** Work to complete **
The full set of entries, reproduced exactly, is the expected answer.
Data to process Block Start
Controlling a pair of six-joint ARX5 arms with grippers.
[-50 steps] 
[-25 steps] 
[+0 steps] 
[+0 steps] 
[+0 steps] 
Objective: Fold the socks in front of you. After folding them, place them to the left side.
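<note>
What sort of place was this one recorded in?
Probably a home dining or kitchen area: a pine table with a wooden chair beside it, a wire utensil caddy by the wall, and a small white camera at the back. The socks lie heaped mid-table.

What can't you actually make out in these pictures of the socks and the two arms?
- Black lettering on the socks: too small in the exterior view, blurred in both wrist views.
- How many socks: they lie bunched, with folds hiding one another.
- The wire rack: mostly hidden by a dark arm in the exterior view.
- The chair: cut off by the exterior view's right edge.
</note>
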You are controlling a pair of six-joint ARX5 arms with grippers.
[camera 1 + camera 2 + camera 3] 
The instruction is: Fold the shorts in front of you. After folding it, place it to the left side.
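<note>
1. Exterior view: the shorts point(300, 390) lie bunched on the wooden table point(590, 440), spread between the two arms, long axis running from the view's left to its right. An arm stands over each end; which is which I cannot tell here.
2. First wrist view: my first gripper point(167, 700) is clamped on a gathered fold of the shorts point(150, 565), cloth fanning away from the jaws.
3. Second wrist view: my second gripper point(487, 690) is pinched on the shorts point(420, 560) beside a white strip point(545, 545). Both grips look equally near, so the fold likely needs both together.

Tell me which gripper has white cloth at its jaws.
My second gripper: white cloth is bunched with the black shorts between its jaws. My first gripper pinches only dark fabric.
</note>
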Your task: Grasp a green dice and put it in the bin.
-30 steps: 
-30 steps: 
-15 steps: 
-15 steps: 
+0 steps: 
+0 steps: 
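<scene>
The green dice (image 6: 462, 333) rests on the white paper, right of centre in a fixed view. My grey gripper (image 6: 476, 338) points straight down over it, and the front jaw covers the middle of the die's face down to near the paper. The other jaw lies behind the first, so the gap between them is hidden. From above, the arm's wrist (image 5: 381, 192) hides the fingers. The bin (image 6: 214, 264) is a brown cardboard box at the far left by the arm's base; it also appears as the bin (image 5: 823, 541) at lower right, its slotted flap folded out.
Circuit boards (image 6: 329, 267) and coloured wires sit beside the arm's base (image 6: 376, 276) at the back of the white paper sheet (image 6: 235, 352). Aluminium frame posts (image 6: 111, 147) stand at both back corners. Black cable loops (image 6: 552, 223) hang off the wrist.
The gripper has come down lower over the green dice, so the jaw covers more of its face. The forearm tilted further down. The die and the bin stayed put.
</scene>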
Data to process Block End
** Written reply **
Controlling a pair of six-joint ARX5 arms with grippers.
[-50 steps] 
[-25 steps] 
[+0 steps] 
[+0 steps] 
[+0 steps] 
Objective: Fold the socks in front of you. After folding them, place them to the left side.
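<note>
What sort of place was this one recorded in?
Probably a home dining or kitchen area: a pine table with a wooden chair beside it, a wire utensil caddy by the wall, and a small white camera at the back. The socks lie heaped mid-table.

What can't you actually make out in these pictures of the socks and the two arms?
- Black lettering on the socks: too small in the exterior view, blurred in both wrist views.
- How many socks: they lie bunched, with folds hiding one another.
- The wire rack: mostly hidden by a dark arm in the exterior view.
- The chair: cut off by the exterior view's right edge.
</note>
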You are controlling a pair of six-joint ARX5 arms with grippers.
[camera 1 + camera 2 + camera 3] 
The instruction is: Fold the shorts in front of you. After folding it, place it to the left side.
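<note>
1. Exterior view: the shorts point(300, 390) lie bunched on the wooden table point(590, 440), spread between the two arms, long axis running from the view's left to its right. An arm stands over each end; which is which I cannot tell here.
2. First wrist view: my first gripper point(167, 700) is clamped on a gathered fold of the shorts point(150, 565), cloth fanning away from the jaws.
3. Second wrist view: my second gripper point(487, 690) is pinched on the shorts point(420, 560) beside a white strip point(545, 545). Both grips look equally near, so the fold likely needs both together.

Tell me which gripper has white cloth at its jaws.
My second gripper: white cloth is bunched with the black shorts between its jaws. My first gripper pinches only dark fabric.
</note>
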Your task: Grasp a green dice and put it in the bin.
-30 steps: 
-30 steps: 
-15 steps: 
-15 steps: 
+0 steps: 
+0 steps: 
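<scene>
The green dice (image 6: 462, 333) rests on the white paper, right of centre in a fixed view. My grey gripper (image 6: 476, 338) points straight down over it, and the front jaw covers the middle of the die's face down to near the paper. The other jaw lies behind the first, so the gap between them is hidden. From above, the arm's wrist (image 5: 381, 192) hides the fingers. The bin (image 6: 214, 264) is a brown cardboard box at the far left by the arm's base; it also appears as the bin (image 5: 823, 541) at lower right, its slotted flap folded out.
Circuit boards (image 6: 329, 267) and coloured wires sit beside the arm's base (image 6: 376, 276) at the back of the white paper sheet (image 6: 235, 352). Aluminium frame posts (image 6: 111, 147) stand at both back corners. Black cable loops (image 6: 552, 223) hang off the wrist.
The gripper has come down lower over the green dice, so the jaw covers more of its face. The forearm tilted further down. The die and the bin stayed put.
</scene>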

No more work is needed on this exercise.